Mes passions, mes photos, mes coups de gueule, mes billets, mes pamphlets, mes nouvelles, ...
"Parler pour ne rien dire et ne rien dire pour parler sont les deux principes majeurs de qui feraient mieux de la fermer avant de l'ouvrir" (de Pierre Dac, je crois).
Je m’aperçois que ça fait quelques jours que je n’ai rien écrit d’intéressant. Et, bien sûr, je ne suis pas inspiré. Je n’ai pas vu le temps passer depuis la publication des derniers articles et le travail me bouffe tout. Je n’ai le temps de rien ! Alors, bien sûr, il y a des priorités : ouvrir le courrier, répondre aux messages, manger, dormir un peu, me tenir au courant des nouvelles...
« Quelques lignes, juste quelques lignes ! », me dis-je, mais je ne sais pas. Ecrire quoi d’autre de ce qui a déjà été dit ? Et faire original, est-ce encore possible ? Ecrire ma rage de ce monde de fous ? Gueuler sur le clavier alors que personne n’entend ? Porter sur le dos toute la misère du monde ? Non, merci. Ecrire quoi : une critique des émissions télé de la veille ? Sûrement pas, je ne regarde jamais la télé. Parler d’un bouquin ? Même pas le temps de lire. Vingt quatre heures ne me suffisent plus, je vais signer une pétition : que la journée passe de vingt quatre à quarante huit heures.

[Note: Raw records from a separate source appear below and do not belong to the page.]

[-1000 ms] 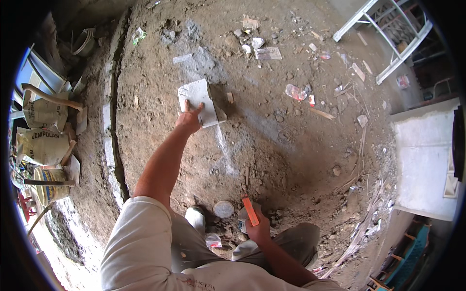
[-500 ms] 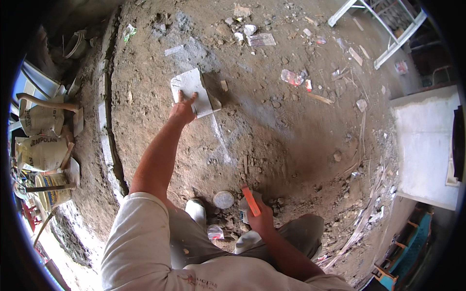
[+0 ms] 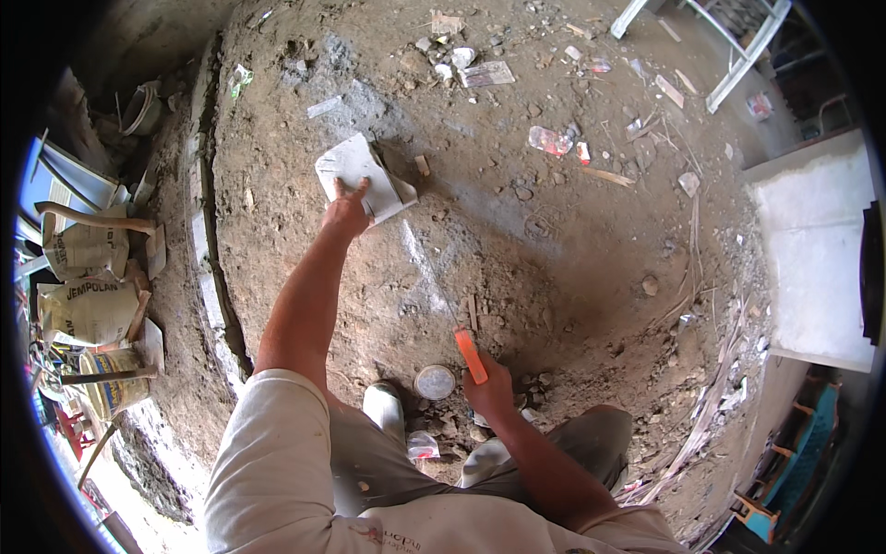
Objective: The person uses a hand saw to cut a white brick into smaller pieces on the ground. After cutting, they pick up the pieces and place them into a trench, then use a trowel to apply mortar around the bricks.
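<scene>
A pale grey-white block rests on the dirt ground ahead of me, one broken-looking side facing right. My left hand presses on its near part, fingers stretched and spread over the top. Closer to my body, my right hand grips an orange-handled tool. The tool points away from me toward the block; whatever extends beyond the handle is too thin to make out clearly. Between block and tool runs a streak of white powder. Beside my right hand is a round, pale disc-like thing, near my boot.
Sacks, a bucket and wooden-handled tools stand at the left, past a low kerb. Stones and litter lie scattered ahead. A metal frame stands far right, with a pale slab-like panel nearer.
My right hand has moved slightly forward, carrying the orange-handled tool away from my legs. My left hand stays on the block. The whole view has shifted a little.
</scene>
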Action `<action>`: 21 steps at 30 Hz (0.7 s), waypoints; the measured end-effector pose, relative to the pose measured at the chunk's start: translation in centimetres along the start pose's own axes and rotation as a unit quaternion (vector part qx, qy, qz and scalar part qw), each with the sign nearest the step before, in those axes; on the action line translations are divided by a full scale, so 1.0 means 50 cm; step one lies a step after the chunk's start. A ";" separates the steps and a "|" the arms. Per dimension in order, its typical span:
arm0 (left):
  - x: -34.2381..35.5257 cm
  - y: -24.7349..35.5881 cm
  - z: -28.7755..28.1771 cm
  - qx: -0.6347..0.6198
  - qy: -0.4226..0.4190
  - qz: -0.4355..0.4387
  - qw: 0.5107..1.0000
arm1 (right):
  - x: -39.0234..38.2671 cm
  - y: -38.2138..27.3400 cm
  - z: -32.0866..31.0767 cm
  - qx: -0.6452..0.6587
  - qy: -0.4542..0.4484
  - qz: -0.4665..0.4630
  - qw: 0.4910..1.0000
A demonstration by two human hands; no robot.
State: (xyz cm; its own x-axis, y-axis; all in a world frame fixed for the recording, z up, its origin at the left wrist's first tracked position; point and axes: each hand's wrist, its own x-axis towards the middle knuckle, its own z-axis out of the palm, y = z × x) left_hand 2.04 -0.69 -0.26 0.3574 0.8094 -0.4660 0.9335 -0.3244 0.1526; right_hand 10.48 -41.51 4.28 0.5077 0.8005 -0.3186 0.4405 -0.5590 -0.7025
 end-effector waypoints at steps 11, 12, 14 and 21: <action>0.023 -0.038 0.035 -0.002 0.001 -0.011 1.000 | 0.091 -0.044 -0.041 -0.016 -0.034 0.027 0.999; 0.031 -0.029 0.031 -0.008 0.005 -0.012 1.000 | 0.136 -0.048 -0.034 -0.035 -0.042 0.044 0.998; 0.025 -0.016 0.015 -0.014 -0.004 -0.014 1.000 | 0.161 -0.046 -0.036 -0.009 -0.066 0.052 0.996; 0.037 -0.058 0.017 -0.020 0.011 0.000 1.000 | 0.066 -0.006 -0.045 -0.007 0.003 -0.066 0.998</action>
State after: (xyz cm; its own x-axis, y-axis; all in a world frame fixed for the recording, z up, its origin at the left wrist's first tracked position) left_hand 0.00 1.34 -2.31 0.3581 0.8197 -0.4471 0.9335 -0.3049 0.1887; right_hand 13.72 -39.19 4.86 0.4484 0.8664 -0.2197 0.5143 -0.4511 -0.7294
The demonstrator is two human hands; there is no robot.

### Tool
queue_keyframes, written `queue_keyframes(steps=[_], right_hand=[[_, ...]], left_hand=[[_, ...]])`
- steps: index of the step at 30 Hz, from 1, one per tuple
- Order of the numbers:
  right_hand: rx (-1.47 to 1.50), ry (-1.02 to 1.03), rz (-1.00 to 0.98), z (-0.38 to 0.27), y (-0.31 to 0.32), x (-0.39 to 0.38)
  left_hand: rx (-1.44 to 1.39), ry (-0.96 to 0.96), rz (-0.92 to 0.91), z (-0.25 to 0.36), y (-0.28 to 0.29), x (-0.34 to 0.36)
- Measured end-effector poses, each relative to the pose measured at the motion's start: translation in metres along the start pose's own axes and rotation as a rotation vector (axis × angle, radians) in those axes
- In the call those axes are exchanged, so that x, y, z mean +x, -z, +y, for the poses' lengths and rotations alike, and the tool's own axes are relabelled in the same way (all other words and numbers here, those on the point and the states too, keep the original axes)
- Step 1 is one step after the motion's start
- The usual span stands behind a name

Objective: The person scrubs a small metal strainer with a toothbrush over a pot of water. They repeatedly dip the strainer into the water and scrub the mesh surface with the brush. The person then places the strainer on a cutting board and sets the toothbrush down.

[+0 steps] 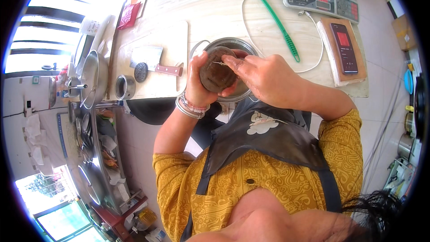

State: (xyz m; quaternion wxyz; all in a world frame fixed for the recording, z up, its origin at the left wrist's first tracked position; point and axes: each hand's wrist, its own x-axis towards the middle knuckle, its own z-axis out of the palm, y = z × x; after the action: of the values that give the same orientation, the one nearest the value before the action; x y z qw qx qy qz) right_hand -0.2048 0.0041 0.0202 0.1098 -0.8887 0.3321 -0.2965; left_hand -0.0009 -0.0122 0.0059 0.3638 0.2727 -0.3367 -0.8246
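Note:
My left hand (197,78) is closed around a dark brown, round object (218,72) with a smooth, wet-looking surface; I cannot tell its kind. Its flat-looking face is turned up toward me. My right hand (260,78) reaches across from the right, fingers pinched together against that face. A thin whitish strand (218,63) shows at the fingertips; whatever else they grip is hidden. Both hands are over a round metal pot (239,43) at the table's near edge, and they cover most of its opening.
On a pale cutting board (172,36) to the left lie a cleaver (168,69), a dark oval piece (141,72) and a small metal cup (125,87). A green stick (277,20), a white cable (320,40), a phone (344,47) and a scale (309,0) occupy the right side.

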Motion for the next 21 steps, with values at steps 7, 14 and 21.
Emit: queue_keyframes(steps=[7, 14, 21], right_hand=[[0.134, -0.062, -0.087, -0.001, 0.013, -0.002], [0.771, -0.443, -0.173, 0.005, 0.011, -0.001], [1.032, -0.636, -0.263, 0.018, 0.015, -0.003]], left_hand=[[0.846, -0.189, 0.035, 0.010, -0.002, 0.004], [1.114, -0.489, 0.107, 0.004, 0.001, 0.004], [1.048, -0.441, -0.067, 0.009, -0.001, 0.000]])
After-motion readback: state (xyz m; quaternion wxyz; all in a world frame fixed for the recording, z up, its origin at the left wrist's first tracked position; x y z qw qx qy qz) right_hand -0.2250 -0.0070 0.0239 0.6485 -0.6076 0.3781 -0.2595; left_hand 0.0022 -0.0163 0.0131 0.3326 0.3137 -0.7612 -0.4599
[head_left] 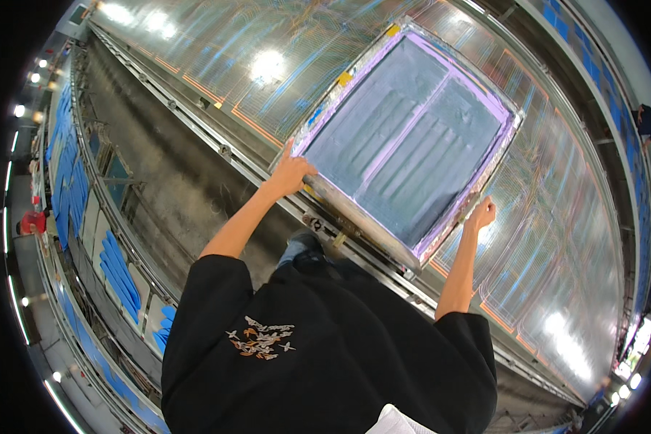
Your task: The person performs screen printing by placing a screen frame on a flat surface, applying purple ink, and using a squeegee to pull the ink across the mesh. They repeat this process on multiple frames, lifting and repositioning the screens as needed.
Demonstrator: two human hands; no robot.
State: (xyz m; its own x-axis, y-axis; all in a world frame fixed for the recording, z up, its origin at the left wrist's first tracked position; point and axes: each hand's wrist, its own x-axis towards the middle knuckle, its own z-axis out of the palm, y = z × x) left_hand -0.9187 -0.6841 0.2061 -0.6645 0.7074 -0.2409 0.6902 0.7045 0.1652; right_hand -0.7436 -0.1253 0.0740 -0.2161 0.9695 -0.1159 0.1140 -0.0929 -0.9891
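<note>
A screen printing frame (410, 254) with a dark grey-green mesh (405, 134) lies tilted across the long table in front of me. Purple tape lines its inner border, and a purple strip runs down the middle. At the frame's left corner, my left hand (289, 176) grips the edge, its index finger stretched along the side and the other fingers curled. Close beside the frame's right edge, my right hand (482, 213) is closed with the fingers curled in. Whatever it may hold is hidden.
Under the frame spreads a shiny printing table (550, 239) with coloured lines, edged by a metal rail (195, 130). Blue pieces (119, 275) lie on another table at the left. One person (647, 124) stands far right, another in red (32, 222) far left.
</note>
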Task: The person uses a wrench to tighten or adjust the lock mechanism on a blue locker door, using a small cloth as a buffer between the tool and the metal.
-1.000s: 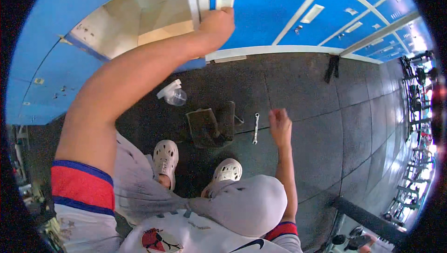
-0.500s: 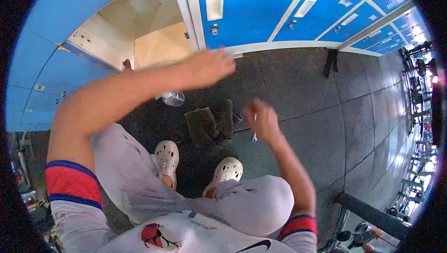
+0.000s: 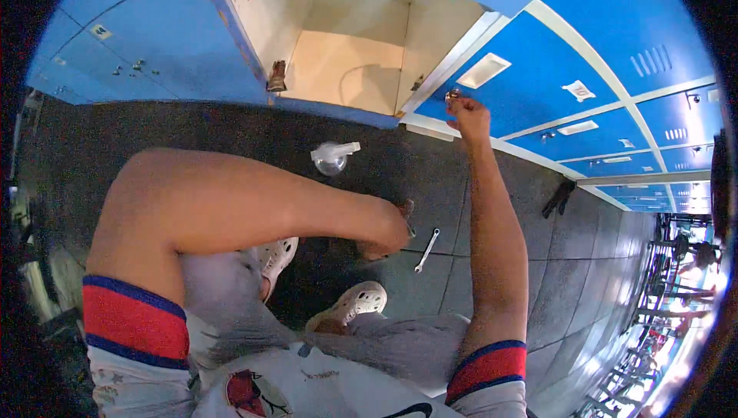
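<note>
My right hand [image 3: 467,119] reaches up to a blue locker door [image 3: 530,72], its fingers closed on the small silver lock [image 3: 452,96] below the white recessed handle. My left arm bends across in front of me, low over the dark floor. My left hand [image 3: 388,232] points down there, with its fingers mostly hidden, so what it holds cannot be made out. On the floor just right of it lies a silver wrench [image 3: 427,250]. A clear round spray bottle with a white top [image 3: 332,156] stands beyond my left forearm.
An open locker compartment [image 3: 346,72] with a beige floor is ahead, a brown hand-shaped object [image 3: 277,76] at its left edge. More blue lockers run off both ways. A black strap-like item [image 3: 558,199] lies near their base at right. Gym equipment [image 3: 684,253] stands far right.
The view has swung left. My right hand has gone from beside the wrench up to the lock. My left hand has dropped from near the locker's base to low over the floor.
</note>
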Demonstrator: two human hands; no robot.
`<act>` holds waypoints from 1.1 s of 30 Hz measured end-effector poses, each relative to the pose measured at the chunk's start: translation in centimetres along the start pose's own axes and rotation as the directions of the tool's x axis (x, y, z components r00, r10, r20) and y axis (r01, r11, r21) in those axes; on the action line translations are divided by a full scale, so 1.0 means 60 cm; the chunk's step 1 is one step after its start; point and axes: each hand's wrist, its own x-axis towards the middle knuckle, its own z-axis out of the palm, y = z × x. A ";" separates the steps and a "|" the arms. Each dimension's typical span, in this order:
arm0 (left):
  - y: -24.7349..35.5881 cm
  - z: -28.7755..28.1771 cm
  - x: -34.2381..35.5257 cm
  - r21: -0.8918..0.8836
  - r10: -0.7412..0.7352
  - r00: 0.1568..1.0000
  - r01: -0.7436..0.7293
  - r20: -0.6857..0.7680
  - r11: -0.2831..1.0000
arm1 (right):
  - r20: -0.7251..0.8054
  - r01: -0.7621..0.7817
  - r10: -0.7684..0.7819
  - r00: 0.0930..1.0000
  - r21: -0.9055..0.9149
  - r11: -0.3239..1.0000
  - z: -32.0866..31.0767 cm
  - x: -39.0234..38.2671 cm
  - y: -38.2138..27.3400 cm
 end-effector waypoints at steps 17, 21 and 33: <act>-0.011 0.036 0.043 0.127 0.033 0.994 -0.046 0.104 0.991 | -0.238 0.225 -0.453 0.859 -0.618 0.753 0.027 -0.010 -0.011; -0.002 0.026 0.053 0.227 -0.057 0.973 0.005 0.224 0.974 | -0.211 0.307 -0.576 0.790 -0.677 0.669 0.005 -0.041 -0.033; 0.011 0.054 0.129 0.270 0.055 0.988 -0.093 0.142 0.958 | 0.184 0.547 -0.712 0.678 -0.773 0.321 -0.115 -0.190 0.001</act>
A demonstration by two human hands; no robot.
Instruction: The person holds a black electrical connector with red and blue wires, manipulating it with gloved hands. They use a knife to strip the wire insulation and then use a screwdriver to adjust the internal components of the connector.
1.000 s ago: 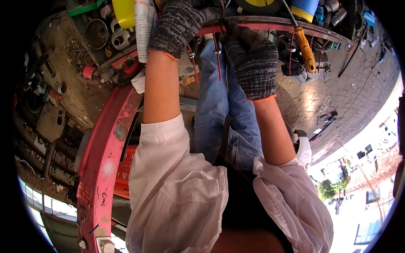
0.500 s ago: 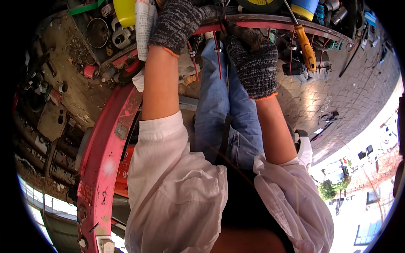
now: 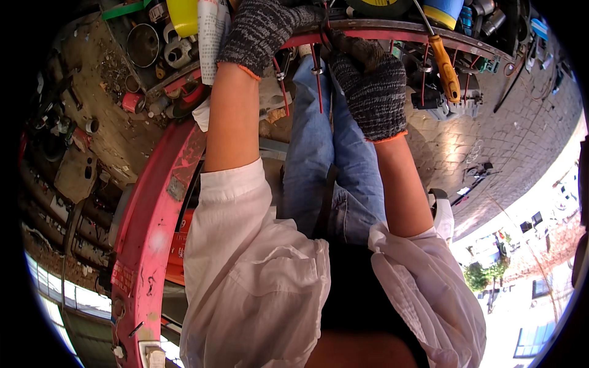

Ca me fait penser, tout à coup, allez savoir pourquoi, au courrier des lecteurs de Libération de l’époque, du temps où je lisais encore Libé, qui avait sorti celle-là : « Chers amis. J’ai longtemps hésité à vous envoyer une lettre. Finalement, voici on choix : A. »
Et donc, sans le vouloir vraiment, je viens d’avoir une illumination : je m’aperçois que j’ai rempli ma mission, écrire quelque chose, juste quelques lignes ! Et quelque chose d’original, qui ne fâche personne, qui est court, qui n’est pas polémique, qui reste gentil. Le pied. Et prendre son pied le soir devant son clavier, avouez que ça pousse à certaines positions compliquées. Bonne nuit les petits.